■ TASK INSTRUCTIONS ■
Copy every line of the material precisely.

■ DATASET EXCERPT ■
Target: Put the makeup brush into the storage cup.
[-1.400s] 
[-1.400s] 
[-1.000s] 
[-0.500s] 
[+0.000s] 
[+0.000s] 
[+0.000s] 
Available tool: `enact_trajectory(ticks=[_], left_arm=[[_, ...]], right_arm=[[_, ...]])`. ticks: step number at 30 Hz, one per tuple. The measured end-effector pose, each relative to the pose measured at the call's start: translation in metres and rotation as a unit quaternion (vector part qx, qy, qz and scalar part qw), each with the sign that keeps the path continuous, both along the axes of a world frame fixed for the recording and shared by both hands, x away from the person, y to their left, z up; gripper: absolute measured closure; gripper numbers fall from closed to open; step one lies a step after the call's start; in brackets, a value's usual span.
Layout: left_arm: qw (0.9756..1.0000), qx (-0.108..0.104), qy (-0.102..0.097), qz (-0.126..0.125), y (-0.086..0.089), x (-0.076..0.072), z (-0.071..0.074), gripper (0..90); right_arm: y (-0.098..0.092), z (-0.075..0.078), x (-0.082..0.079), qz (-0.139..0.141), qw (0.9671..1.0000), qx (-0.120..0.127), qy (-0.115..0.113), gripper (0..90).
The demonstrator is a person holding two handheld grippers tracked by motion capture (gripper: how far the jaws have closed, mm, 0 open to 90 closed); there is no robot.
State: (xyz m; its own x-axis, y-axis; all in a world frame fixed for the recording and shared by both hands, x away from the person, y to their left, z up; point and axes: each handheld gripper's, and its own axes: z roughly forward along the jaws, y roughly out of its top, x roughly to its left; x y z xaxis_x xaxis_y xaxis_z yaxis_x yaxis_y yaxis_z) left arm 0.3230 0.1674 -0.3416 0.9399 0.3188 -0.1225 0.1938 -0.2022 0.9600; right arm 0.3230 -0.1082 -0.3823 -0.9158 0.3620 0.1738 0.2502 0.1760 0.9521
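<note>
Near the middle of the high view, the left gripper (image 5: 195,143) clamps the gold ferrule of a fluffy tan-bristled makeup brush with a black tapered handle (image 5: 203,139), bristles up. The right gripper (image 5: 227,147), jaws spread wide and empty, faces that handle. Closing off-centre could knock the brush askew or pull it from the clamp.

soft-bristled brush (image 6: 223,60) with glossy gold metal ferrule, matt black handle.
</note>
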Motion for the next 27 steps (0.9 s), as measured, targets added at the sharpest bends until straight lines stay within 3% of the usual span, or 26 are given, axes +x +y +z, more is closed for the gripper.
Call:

■ EXERCISE OUTPUT ■
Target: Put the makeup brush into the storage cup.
[-1.400s] 
[-1.400s] 
[-1.000s] 
[-0.500s] 
[+0.000s] 
[+0.000s] 
[+0.000s] 
Available tool: `enact_trajectory(ticks=[_], left_arm=[[_, ...]], right_arm=[[_, ...]])`. ticks: step number at 30 Hz, one per tuple. The measured end-effector pose, each relative to the pose measured at the call's start: translation in metres and rotation as a unit quaternion (vector part qx, qy, qz and scalar part qw), each with the sign that keeps the path continuous, both along the axes of a world frame fixed for the recording and shared by both hands, x away from the person, y to their left, z up; gripper: absolute measured closure; gripper numbers fall from closed to open; step one lies a step after the call's start; in brackets, a value's usual span.
Layout: left_arm: qw (0.9756..1.0000), qx (-0.108..0.104), qy (-0.102..0.097), qz (-0.126..0.125), y (-0.086..0.089), x (-0.076..0.072), z (-0.071..0.074), gripper (0..90); right_arm: y (-0.098..0.092), z (-0.075..0.078), x (-0.082..0.079), qz (-0.139..0.141), qw (0.9671..1.0000), qx (-0.120..0.127), qy (-0.115..0.113), gripper (0..90).
The demonstrator is a person holding two handheld grippers tracked by motion capture (gripper: how far the jaws have closed, mm, 0 open to 90 closed); there is no robot.
State: (xyz m; its own x-axis, y-axis; all in a world frame fixed for the recording and shared by both hands, x away from the person, y to their left, z up; point and axes: each handheld gripper's, and its own axes: z roughly forward along the jaws, y roughly out of its top, x roughly to its left; x y z xaxis_x xaxis_y xaxis_z yaxis_x yaxis_y yaxis_z) left arm 0.3230 0.1674 -0.3416 0.9399 0.3188 -0.1225 0.1938 -0.2022 0.9600; right arm 0.3230 -0.1082 -0.3823 -0.9158 0.3620 0.1738 0.2502 0.1760 0.9521
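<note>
Near the middle of the high view, the left gripper (image 5: 195,143) clamps the gold ferrule of a fluffy tan-bristled makeup brush with a black tapered handle (image 5: 203,139), bristles up. The right gripper (image 5: 227,147), jaws spread wide and empty, faces that handle. Closing off-centre could knock the brush askew or pull it from the clamp.

soft-bristled brush (image 6: 223,60) with glossy gold metal ferrule, matt black handle.
</note>
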Motion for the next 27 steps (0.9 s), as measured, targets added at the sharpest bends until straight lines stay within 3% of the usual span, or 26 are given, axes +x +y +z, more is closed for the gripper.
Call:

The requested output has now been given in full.